En demandant à ses disciples de se réjouir non pas de ce que les esprits leur sont soumis mais de ce que leurs noms sont écrits dans les cieux, Jésus les invite à entrer dans une joie encore plus grande parce que plus vraie.

En effet, peut-on réellement parler de joie pour qualifier les sentiments éprouvés devant les œuvres de puissances réalisées au nom de Jésus ? Cette joie ne risque-t-elle pas de prendre les couleurs d’un enthousiasme qui se révèlera très vite fragile et éphémère à la première tribulation survenue ?

Jésus redonne à ses disciples la véritable motivation de leur joie : « vos noms sont gravés dans les cieux ».

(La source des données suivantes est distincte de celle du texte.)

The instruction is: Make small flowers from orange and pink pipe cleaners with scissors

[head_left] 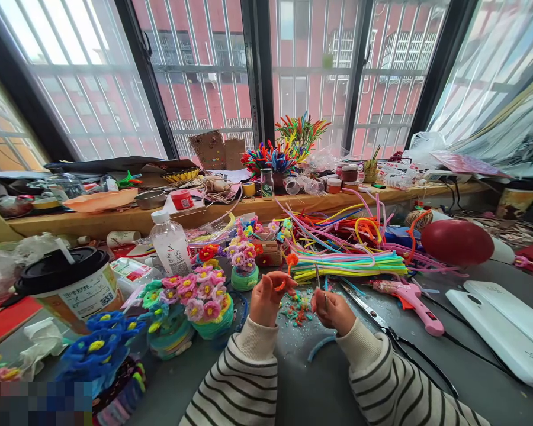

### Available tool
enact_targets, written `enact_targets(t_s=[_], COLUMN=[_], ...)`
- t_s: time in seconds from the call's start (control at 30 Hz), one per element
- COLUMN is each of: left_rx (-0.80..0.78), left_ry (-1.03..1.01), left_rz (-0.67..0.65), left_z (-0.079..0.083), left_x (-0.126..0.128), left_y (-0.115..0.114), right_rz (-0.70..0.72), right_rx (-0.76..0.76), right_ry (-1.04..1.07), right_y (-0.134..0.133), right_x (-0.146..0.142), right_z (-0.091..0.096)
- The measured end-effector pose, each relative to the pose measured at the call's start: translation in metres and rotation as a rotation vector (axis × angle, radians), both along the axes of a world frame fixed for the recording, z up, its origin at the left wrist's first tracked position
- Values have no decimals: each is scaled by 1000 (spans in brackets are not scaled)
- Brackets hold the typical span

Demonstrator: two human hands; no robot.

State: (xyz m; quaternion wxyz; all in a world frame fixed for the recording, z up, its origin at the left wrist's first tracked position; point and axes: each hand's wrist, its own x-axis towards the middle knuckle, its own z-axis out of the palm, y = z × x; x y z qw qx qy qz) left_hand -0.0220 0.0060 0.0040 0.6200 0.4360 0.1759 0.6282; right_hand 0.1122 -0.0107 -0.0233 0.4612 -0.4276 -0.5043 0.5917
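Observation:
My left hand [266, 297] is closed, pinching a small orange pipe-cleaner piece [288, 263] between fingertips. My right hand [333, 309] is closed around a thin metal tool [318, 278] whose tip points up toward the orange piece; I cannot tell if it is tweezers or small pliers. Both hands hover over the grey table [311, 378], above a scatter of coloured pipe-cleaner scraps [296, 307]. A bundle of long pipe cleaners [349, 263] lies just behind the hands. Striped sleeves cover both forearms.
Finished pipe-cleaner flower pots [204, 299] and blue flowers [100, 349] stand left. Scissors [359, 302] and a pink glue gun [411, 299] lie right, with a red balloon-like ball [456, 241] and white trays [506, 331]. A lidded cup [71, 281], a bottle [171, 244] and a cluttered windowsill shelf [128, 220] sit behind.

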Motion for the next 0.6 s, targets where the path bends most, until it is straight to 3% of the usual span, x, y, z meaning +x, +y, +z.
enact_targets(t_s=[0.13, 0.27, 0.47, 0.6], left_rx=[-10, 24, -9, -68], left_ry=[99, 216, 194, 264], left_rz=[83, 107, 187, 199], left_z=[-2, -2, -1, -2], left_x=[1, 3, 3, 3], left_y=[2, 2, 2, 3], right_rz=[44, 24, -79, -103], right_rx=[-34, 31, 162, 139], right_ry=[79, -24, -184, -200], right_y=[1, 2, 1, -1], right_x=[-3, 0, 4, 2], right_z=[1, -3, -2, 0])
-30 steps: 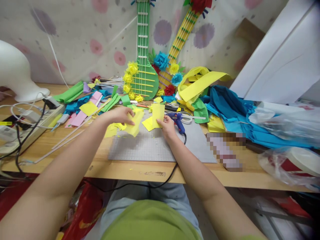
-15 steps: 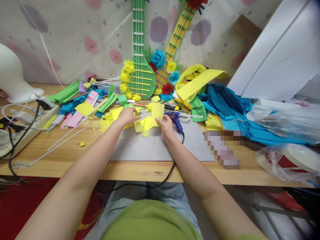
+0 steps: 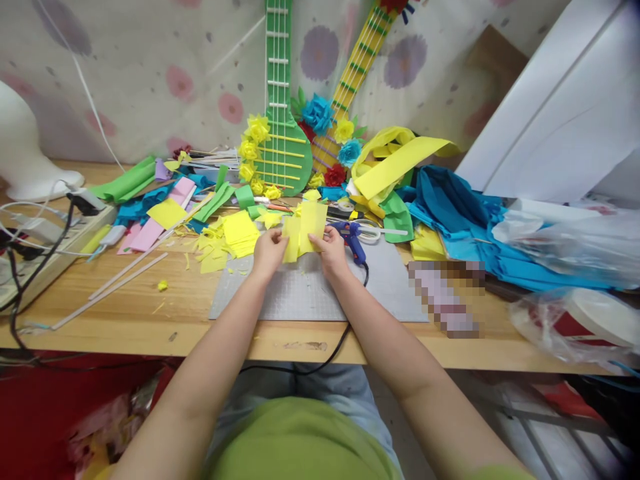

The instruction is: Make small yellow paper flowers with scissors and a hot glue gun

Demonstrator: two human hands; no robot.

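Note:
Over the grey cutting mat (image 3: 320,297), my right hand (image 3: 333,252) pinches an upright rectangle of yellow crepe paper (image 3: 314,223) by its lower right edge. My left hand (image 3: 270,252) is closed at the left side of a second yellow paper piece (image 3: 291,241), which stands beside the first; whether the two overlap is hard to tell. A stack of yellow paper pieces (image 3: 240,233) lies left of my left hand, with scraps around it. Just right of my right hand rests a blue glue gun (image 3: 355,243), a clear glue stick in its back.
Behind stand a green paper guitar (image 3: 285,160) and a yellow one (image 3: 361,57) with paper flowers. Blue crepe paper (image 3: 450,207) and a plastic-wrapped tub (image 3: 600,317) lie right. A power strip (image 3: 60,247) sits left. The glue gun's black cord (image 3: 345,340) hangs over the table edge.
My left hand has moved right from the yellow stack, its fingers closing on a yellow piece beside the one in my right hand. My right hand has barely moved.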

Comment ne pas se rappeler alors le « livre de vie » qui dans l’Apocalypse contient le nom des sauvés (Ap 20, 12ss) ! Jésus invite donc ses disciples à se réjouir du salut qu’il est venu apporter en sa personne. Ils ont la promesse d’hériter de la vie éternelle.

Voilà la source de la joie véritable !

Mais, pour accueillir le salut et goûter la joie d’être sauvé, il faut être un « tout-petit ». Dieu veut bien nous sauver ; encore faut-il que nous en ressentions le besoin.

Ce qui dans l’Esprit est révélé aux petits et qu’eux seuls peuvent accueillir dans ce même Esprit c’est l’amour du Père et du Fils pour eux.

Cet amour fou nous le contemplons dans le Fils, lui le frère aîné, qui donne sa vie pour ramener au Père ses enfants dispersés.

Nous le découvrons aussi dans le Père qui ressuscite le Fils le troisième jour. L’amour du Père nous renvoie donc à celui du Fils et celui du Fils à celui du Père : « nul ne connaît le Fils si ce n’est le Père et nul ne connaît le Père si ce n’est le Fils et celui à qui le Fils veut bien le révéler ».

En proclamant tout cela, Jésus « exulte de joie sous l’action de l’Esprit-Saint ».

La vraie joie est bien fruit de l’Esprit et elle témoigne de la circulation de la vie trinitaire en nous.

La vraie joie est expérience de la présence agissante de la Trinité en nous : l’Esprit donné nous fait communier avec le Père et avec son Fils Jésus-Christ.

La vraie joie témoigne donc de l’action salvifique de Dieu en nous.

C’est précisément cela qu’expérimentent les disciples de Jésus. Voir le mal reculer et Satan s’effondrer, voir les exclus réconciliés, entendre la Bonne Nouvelle adressée aux pauvres c’est faire l’expérience de la venue salvifique de Dieu lui-même.

Le salut n’est plus à entendre pour la fin des temps. Il est là au milieu de nous.

C’est paroles n’appartiennent pas au seul passé. Elles demeurent dans l’éternel présent de Dieu et nous concernent aujourd’hui.

Accueillons donc, dans la joie de l’Esprit, le salut qui nous est offert. Cette joie se révèlera peut-être aussi un moyen pour guider nos frères vers le Christ-Sauveur.